6.       At page 56 of that article he points out that s. 343R(2) Consent Orders sought by insurance companies on the settlement of personal injury cases have ‘
no apparent purpose other than to’ deprive the taxpayer (i.e. the Department of Social Protection (the “Department”)) of a reimbursement from insurance companies to which the taxpayer is entitled. These consent terms have one aim, and one aim only, namely to deprive a person who is not party to the proceedings (the taxpayer) of money due from the insurance company (to which the taxpayer would otherwise be entitled).

7.       To appreciate the significance of what is occurring with s. 343R(2) Consent Orders, it is helpful to consider this situation if the money was owed by an insurance company to a private company or an individual (X), rather than to the taxpayer. Imagine the reaction if in such a situation an insurance company (B) and a plaintiff (A), when striking out the proceedings (A v B), to which X was not a party, were to apply to court to insert a ‘consent term’ in their court order which would deprive X of its legal right to repayment of money from the insurance company. It should be emphasised that there is no input obtained from X, the party who is financially prejudiced by the order, before the granting of such orders.

8.       Yet, as brought to the attention of the judiciary by Keane J, this is exactly what is occurring with the use of s. 343R(2) Consent Orders.

9.       Just because one is dealing with the taxpayers’ funds, rather than the funds of an individual, does not, in this Court’s view, mean that the taxpayer/Department should be deprived of money due to it, on the simple say-so of an insurance company inserting an apparently innocuous consent term in an order striking out a personal injuries’ claim.

10.     As explained by Keane J., once a judge puts such a ‘consent term’ in a Court Order it has the effect of writing-off debts owed by insurance companies to the Department. In this way, these apparently innocuous consent terms convert what the Law Reform Commission describes as a ‘
business expense’ of an insurance company into the liability of the taxpayer.

11.     In that article, Keane J. highlighted that while in the vast majority of instances in which personal injuries cases settled in the past the Court simply struck ‘out the proceedings with no further order’, there is now a ‘new phenomenon in settled personal injuries actions’ whereby ‘defendants now regularly apply to the court’ for s. 343R(2) Consent Orders on their settlement.

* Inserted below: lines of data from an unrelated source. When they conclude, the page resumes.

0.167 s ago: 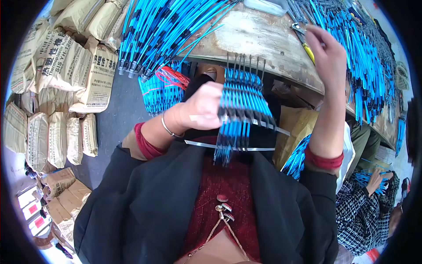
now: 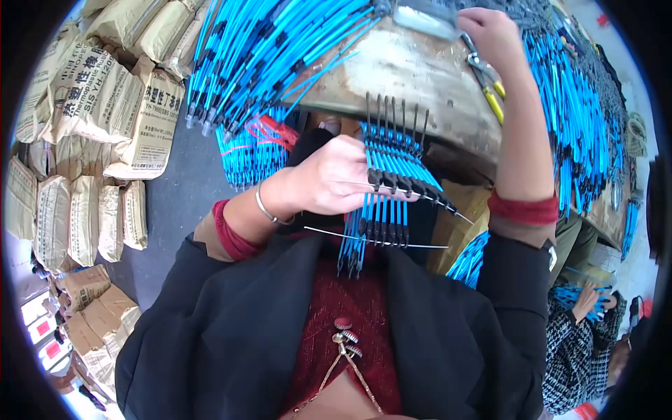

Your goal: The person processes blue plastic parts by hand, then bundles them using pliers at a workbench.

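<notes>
My left hand (image 2: 339,175) is closed around a fan of blue strips (image 2: 399,161) with black ends, held in front of my chest. Thin metal rods (image 2: 420,246) run crosswise through its black ends, and several dark prongs stick out at the far side. Over the table's far side, my right hand (image 2: 493,33) reaches out with its thumb and fingers apart. Those fingertips are slightly blurred, beside a clear plastic tray (image 2: 423,23). Below that hand lie pliers (image 2: 484,80) with yellow handles.
Blue strips pile up on the worn wooden table (image 2: 399,66), left (image 2: 259,56) and right (image 2: 577,112). Brown paper sacks (image 2: 91,91) stack at the left. A tied blue bundle (image 2: 255,157) sits below the table edge. At lower right, another person's hand (image 2: 586,302) holds blue strips.
My right hand has moved farther out and to the left, toward the tray. The fan in my left hand has tilted and dropped slightly, its rods now more spread.
</notes>
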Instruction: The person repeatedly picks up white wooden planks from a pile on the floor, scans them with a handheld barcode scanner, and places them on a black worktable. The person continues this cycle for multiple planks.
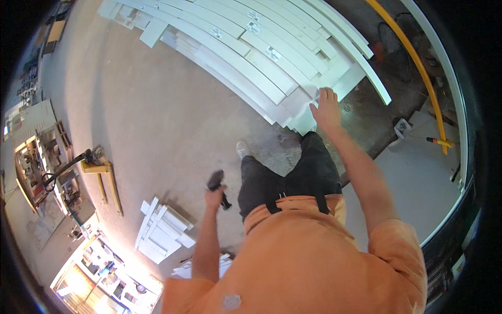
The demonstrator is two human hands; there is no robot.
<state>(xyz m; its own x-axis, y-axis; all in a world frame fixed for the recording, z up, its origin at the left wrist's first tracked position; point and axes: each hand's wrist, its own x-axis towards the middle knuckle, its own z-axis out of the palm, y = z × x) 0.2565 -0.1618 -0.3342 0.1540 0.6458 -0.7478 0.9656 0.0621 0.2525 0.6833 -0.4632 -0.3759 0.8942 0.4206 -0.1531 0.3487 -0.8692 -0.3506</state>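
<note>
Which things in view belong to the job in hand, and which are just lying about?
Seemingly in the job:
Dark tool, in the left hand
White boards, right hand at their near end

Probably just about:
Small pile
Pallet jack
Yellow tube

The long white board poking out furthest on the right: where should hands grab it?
Probably the white board is best gripped near its jutting end, coming from the right. That end reaches past the neighbouring boards, so both long edges look free there.
</note>
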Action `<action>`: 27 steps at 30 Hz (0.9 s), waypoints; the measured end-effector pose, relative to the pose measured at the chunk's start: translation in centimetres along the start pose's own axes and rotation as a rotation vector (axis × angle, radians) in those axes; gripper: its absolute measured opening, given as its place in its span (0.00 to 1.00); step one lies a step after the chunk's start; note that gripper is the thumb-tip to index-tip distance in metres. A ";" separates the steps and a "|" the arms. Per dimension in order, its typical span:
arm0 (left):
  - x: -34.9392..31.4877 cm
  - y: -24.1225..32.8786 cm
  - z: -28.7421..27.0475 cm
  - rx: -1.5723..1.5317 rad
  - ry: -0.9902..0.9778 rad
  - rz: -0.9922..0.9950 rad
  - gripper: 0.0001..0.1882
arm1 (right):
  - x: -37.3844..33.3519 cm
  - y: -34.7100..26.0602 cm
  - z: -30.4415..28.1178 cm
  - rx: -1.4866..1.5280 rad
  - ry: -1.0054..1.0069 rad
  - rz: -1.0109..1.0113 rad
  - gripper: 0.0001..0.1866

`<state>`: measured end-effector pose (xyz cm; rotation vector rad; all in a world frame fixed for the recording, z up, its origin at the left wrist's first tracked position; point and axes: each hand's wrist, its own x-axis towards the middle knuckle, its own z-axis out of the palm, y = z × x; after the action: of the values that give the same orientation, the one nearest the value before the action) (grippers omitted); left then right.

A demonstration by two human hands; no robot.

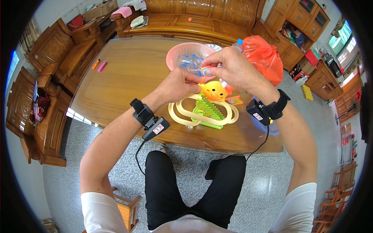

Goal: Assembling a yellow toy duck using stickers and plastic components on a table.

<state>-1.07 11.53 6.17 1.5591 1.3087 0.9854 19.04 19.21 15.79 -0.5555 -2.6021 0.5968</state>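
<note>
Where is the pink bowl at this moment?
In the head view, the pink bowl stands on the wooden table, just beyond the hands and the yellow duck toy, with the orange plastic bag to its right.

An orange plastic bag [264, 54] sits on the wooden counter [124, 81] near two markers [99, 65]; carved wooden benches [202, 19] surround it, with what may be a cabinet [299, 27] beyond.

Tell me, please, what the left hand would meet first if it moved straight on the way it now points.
Probably the right hand: the left hand points up-right, and their fingertips nearly meet at the small ring-shaped piece above the yellow duck toy. Depth is unclear.
</note>
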 end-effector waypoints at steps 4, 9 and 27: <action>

12.     This case is an example of the practice to which Keane J. refers. Here, the sum of €45,000 would be converted from being the liability of an insurance company into the liability of the taxpayer by the simple expedient of a term being inserted into a Court Order with the consent of both parties to the litigation (i.e. a ‘consent term’) when the personal injury case settles.

13.     This Court adopts the analysis of Keane J. and the language of the Law Reform Commission to conclude that it is wrong for ‘consent terms’ to be inserted into Court Orders on the settlement of personal injury cases, with the intent of having the taxpayer foot the bill for insurance companies’ business expenses. By the taxpayer subsidising insurance companies in this way, to pay settlements in personal injury cases, the taxpayer is directly benefiting insurance companies, and indirectly benefiting personal injury plaintiffs and their lawyers (whose fees are invariably paid as part of the settlement sum).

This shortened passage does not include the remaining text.